Vos parents ont-ils toujours compris que leur fils faisait des films singuliers, “bizarres” ?
Ils l’ont accepté. Et quand j’avais du succès, ils étaient fiers de moi – mais je dois dire aussi que je suis fils unique. Tout au plus, j’ai eu des problèmes occasionnels avec mon père. Surtout quand il critiquait – en bon homme d’affaires – à l’époque de l’analogique : Pourquoi me filmes-tu encore ? Tu gaspilles de la précieuse celluloïd, cela te coûte bien trop cher.
Le public de Nyon a réagi avec beaucoup d’émotion au film, alors que vous ne vouliez pas vraiment le montrer, comme vous l’avez expliqué dans l’introduction. Pouvez-vous revenir sur ce point ?
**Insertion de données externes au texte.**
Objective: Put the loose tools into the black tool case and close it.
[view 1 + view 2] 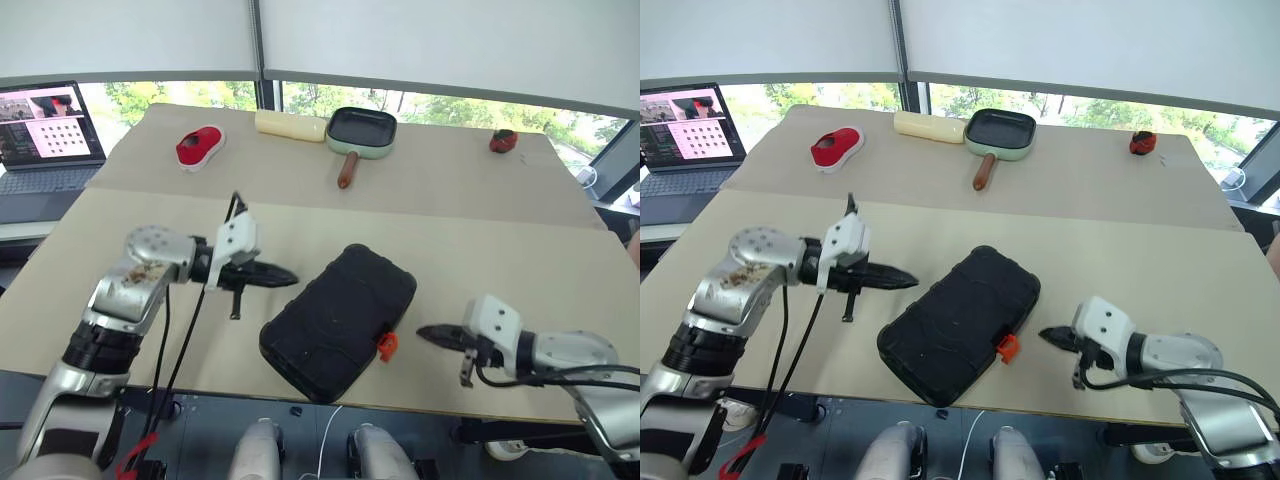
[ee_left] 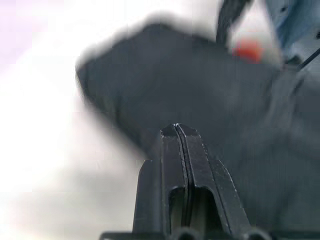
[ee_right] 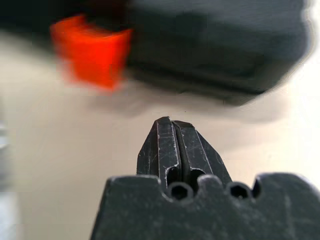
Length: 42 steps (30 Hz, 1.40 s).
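the black tool case lies shut near the bench front edge, its long axis running from 7 to 1 o'clock, textured plastic with rounded corners. the right wrist view shows its orange latch close up and facing that tool. left tool at the case's 10 o'clock and right tool at its 3 o'clock are both clenched and empty.

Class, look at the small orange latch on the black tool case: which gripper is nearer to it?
Right. The right gripper sits just beside the orange latch, apart from it. The left gripper hangs off the far side of the black tool case.
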Each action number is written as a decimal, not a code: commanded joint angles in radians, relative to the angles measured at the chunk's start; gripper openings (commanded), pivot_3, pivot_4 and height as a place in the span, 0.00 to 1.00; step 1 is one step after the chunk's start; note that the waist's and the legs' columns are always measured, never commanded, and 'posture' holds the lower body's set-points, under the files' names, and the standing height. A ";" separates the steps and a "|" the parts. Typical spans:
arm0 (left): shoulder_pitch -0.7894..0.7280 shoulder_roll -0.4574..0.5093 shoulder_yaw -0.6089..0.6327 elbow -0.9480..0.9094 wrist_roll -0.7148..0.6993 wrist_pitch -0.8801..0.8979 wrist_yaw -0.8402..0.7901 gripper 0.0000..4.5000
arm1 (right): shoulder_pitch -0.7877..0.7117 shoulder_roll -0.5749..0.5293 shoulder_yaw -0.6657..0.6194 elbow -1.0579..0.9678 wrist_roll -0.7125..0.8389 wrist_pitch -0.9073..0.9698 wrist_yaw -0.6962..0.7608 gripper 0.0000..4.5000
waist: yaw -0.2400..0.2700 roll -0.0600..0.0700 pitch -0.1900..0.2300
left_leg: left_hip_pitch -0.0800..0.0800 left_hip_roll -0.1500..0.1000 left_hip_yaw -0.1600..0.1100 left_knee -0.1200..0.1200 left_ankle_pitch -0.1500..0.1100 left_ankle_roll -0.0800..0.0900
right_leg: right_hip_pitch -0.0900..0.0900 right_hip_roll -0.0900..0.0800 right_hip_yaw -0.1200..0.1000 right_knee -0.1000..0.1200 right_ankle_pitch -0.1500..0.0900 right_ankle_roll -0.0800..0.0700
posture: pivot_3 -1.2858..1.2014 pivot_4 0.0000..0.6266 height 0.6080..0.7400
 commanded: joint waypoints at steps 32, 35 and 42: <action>-0.003 -0.132 -0.246 0.309 0.283 -0.477 -0.032 0.01 | -0.214 0.174 0.087 -0.196 0.123 0.281 -0.124 0.00 | -0.016 0.000 -0.003 | 0.002 0.000 -0.001 0.000 0.000 0.000 | 0.001 0.001 0.000 0.001 0.000 -0.001 | 0.52 0.24 1.00; -0.008 -0.147 -0.246 0.331 0.291 -0.489 -0.032 0.01 | -0.233 0.173 0.091 -0.206 0.130 0.309 -0.134 0.00 | -0.020 0.001 -0.004 | 0.003 0.000 -0.001 0.000 0.000 0.000 | 0.002 0.001 0.001 0.002 0.000 -0.001 | 0.52 0.24 1.00; 0.003 -0.146 -0.195 0.327 0.259 -0.421 -0.019 0.01 | -0.214 0.134 0.061 -0.194 0.140 0.309 -0.122 0.00 | -0.005 0.006 -0.007 | 0.008 0.000 -0.001 0.000 0.000 0.000 | 0.009 0.000 0.000 -0.002 -0.002 0.003 | 0.52 0.24 1.00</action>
Oui, “While the Green Grass Grows” est un travail de onze heures au total, composé de sept chapitres. J’ai montré à Nyon le chapitre 1 et le chapitre 6. Pour les cinq autres chapitres, il manque encore en partie la postproduction, mais l’ensemble du projet est prêt au niveau du montage brut. Avec ma coproductrice suisse Cornelia Seitler, nous voulions montrer ces deux chapitres terminés à Nyon dans la section Industry, mais Emilie Bujès m’a demandé de les inclure dans la compétition internationale. C’est donc encore une fois quelque chose de spécial de remporter le premier prix avec un film qui est en fait un work in progress. Quant à la réaction du public, elle m’a comblé. Après les deux projections, des gens sont venus me voir avec les larmes aux yeux. La perte des parents est quelque chose qui touche beaucoup de gens et que chacun d’entre nous vivra ou a déjà vécu un jour.
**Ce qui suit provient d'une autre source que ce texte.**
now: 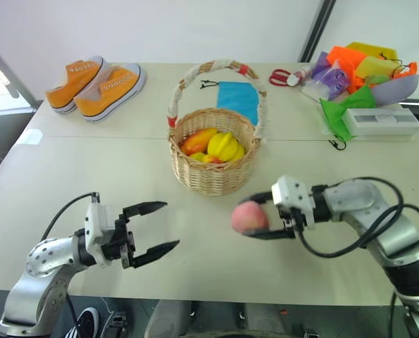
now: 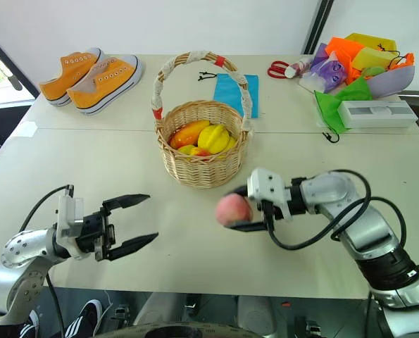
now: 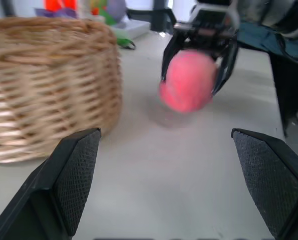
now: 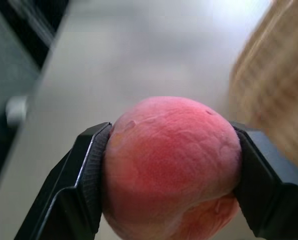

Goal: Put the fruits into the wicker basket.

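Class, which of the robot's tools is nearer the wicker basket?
Right. The right tool, gripping the peach, sits just before the wicker basket; the open left tool lies farther off.

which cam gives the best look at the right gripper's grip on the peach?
Right wrist view: the peach sits clamped between both black fingers, contact on each side plain. The left wrist view shows the right gripper around it from the front, blurred. The eye views show it from above, small, near the wicker basket.

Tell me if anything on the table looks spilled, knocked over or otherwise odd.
Nothing stands out. The wicker basket sits upright with fruits inside, the right hand grips the peach, and the orange sneakers sit side by side.
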Tool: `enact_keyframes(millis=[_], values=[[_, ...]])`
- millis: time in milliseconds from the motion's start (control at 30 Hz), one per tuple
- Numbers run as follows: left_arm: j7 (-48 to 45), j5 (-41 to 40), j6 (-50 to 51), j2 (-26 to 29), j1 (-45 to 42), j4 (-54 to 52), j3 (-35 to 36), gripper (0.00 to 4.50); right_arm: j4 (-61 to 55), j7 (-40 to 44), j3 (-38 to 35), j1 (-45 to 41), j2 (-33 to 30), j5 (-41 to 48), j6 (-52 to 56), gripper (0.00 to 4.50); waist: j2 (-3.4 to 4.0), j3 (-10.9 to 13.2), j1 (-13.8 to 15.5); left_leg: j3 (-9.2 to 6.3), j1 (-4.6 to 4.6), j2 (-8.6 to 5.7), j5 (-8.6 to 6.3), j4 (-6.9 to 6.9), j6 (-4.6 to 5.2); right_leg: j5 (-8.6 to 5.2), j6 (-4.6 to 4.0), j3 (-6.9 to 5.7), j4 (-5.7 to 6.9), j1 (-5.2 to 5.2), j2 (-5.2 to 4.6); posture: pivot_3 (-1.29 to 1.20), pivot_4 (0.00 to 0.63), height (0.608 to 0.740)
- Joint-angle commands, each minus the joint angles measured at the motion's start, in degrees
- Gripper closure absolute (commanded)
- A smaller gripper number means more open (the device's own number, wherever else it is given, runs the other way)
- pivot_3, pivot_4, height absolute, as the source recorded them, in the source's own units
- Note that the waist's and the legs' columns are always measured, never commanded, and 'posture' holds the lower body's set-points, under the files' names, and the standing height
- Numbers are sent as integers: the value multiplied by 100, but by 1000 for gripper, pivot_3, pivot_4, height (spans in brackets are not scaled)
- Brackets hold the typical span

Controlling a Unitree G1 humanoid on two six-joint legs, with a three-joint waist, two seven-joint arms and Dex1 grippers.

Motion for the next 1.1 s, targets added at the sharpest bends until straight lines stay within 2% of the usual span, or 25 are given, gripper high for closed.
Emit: enact_keyframes(millis=[33,67,167,267,367,467,533,567,667,800,900,1000,1100], values=[[272,-30,-97,-63,-105,203,311,0,-217,-842,-476,-681,619,643,386,1541,-3,-2,16,-1,0,1,1,-1,-1,1,0,-1,1,1,2,0,150,740],[339,11,-130,-91,-157,285,348,0,-154,-1069,-513,-928,846,720,460,1541,-5,-3,19,-4,0,1,1,-3,-2,1,1,-3,1,-5,2,0,150,740],[741,100,-211,-270,-493,448,385,0,334,-1911,-120,-1680,1688,-101,-59,1541,-3,-2,15,-4,-1,-3,1,-5,-2,1,2,-3,0,-10,0,0,150,740],[937,296,-282,-404,-659,455,239,0,978,-2335,441,-1906,1912,-1247,-697,1541,-22,-14,19,-5,2,-5,15,-3,-24,3,2,-4,11,-13,2,0,150,740],[1035,318,-250,-465,-709,362,155,0,1463,-2584,556,-2078,2157,-1577,-879,1541,-23,-14,8,-3,1,-14,25,-3,-42,3,2,-2,13,-13,-2,0,150,740],[1093,309,-234,-441,-666,268,141,0,1562,-2439,558,-2017,2156,-1592,-857,200,-22,-13,-1,-2,0,-13,26,-3,-43,4,4,1,20,-17,-2,0,150,740],[1108,284,-221,-421,-623,218,147,0,1517,-2392,590,-1922,2052,-1745,-991,41,-22,-13,-3,-3,0,-11,27,-4,-45,4,3,1,26,-22,0,0,150,740],[1104,265,-205,-412,-596,189,143,0,1449,-2389,527,-1885,2048,-1720,-1011,41,-22,-13,-6,-3,0,-10,27,-4,-45,4,3,1,27,-22,0,0,150,740],[1111,219,-162,-393,-541,86,147,0,720,-2114,-50,-1593,1991,-732,-466,41,-22,-13,-17,-3,0,-10,27,-4,-44,4,3,2,29,-22,1,0,150,740],[1135,195,-114,-376,-568,-6,127,0,7,-2261,-954,-962,1780,233,173,41,-21,-13,5,-4,0,-8,13,-5,-21,3,2,3,31,-17,1,0,150,740],[1194,235,-116,-429,-653,0,97,0,-197,-2180,-1271,-218,1326,172,172,41,-23,-14,37,-5,4,-9,8,-4,-12,3,2,2,27,-15,1,0,150,740],[1275,293,-151,-503,-782,89,43,0,-90,-2835,-1634,11,1470,148,184,41,-19,-12,-7,-2,3,-10,7,-3,-11,3,2,4,24,-12,-1,0,150,740],[1312,337,-130,-531,-949,174,-25,0,123,-3460,-1583,-54,1698,-299,-32,41,-17,-12,-66,14,4,-5,13,-4,-20,2,1,25,64,-17,2,0,150,740]])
Avec la représentation de sa relation avec ses parents, avec son lien avec la Suisse orientale, mais surtout avec les tentatives récurrentes de trouver des images cohérentes pour le moment du passage de la vie à la mort, votre film m’a rappelé les deux derniers films de Peter Liechti, “Le jardin de mon père” et “Le son des insectes”. Connaissiez-vous Peter Liechti ?
Bien sûr, nous étions proches, nous avons toujours eu des échanges artistiques, nous avons discuté des idées et dans “The Sound of Insects”, j’ai même fait la voix-off pour la version anglaise. Et quelques années auparavant, à l’époque où je travaillais sur “Gambling, Gods & LSD”, nous avons même habité ensemble dans un appartement partagé à Zurich. Et l’appartement de Wald/AR, que l’on voit plusieurs fois dans mon film, avait également été un lieu de travail pour Peter Liechti à l’époque. Peter Liechti et moi étions et sommes toujours des âmes sœurs.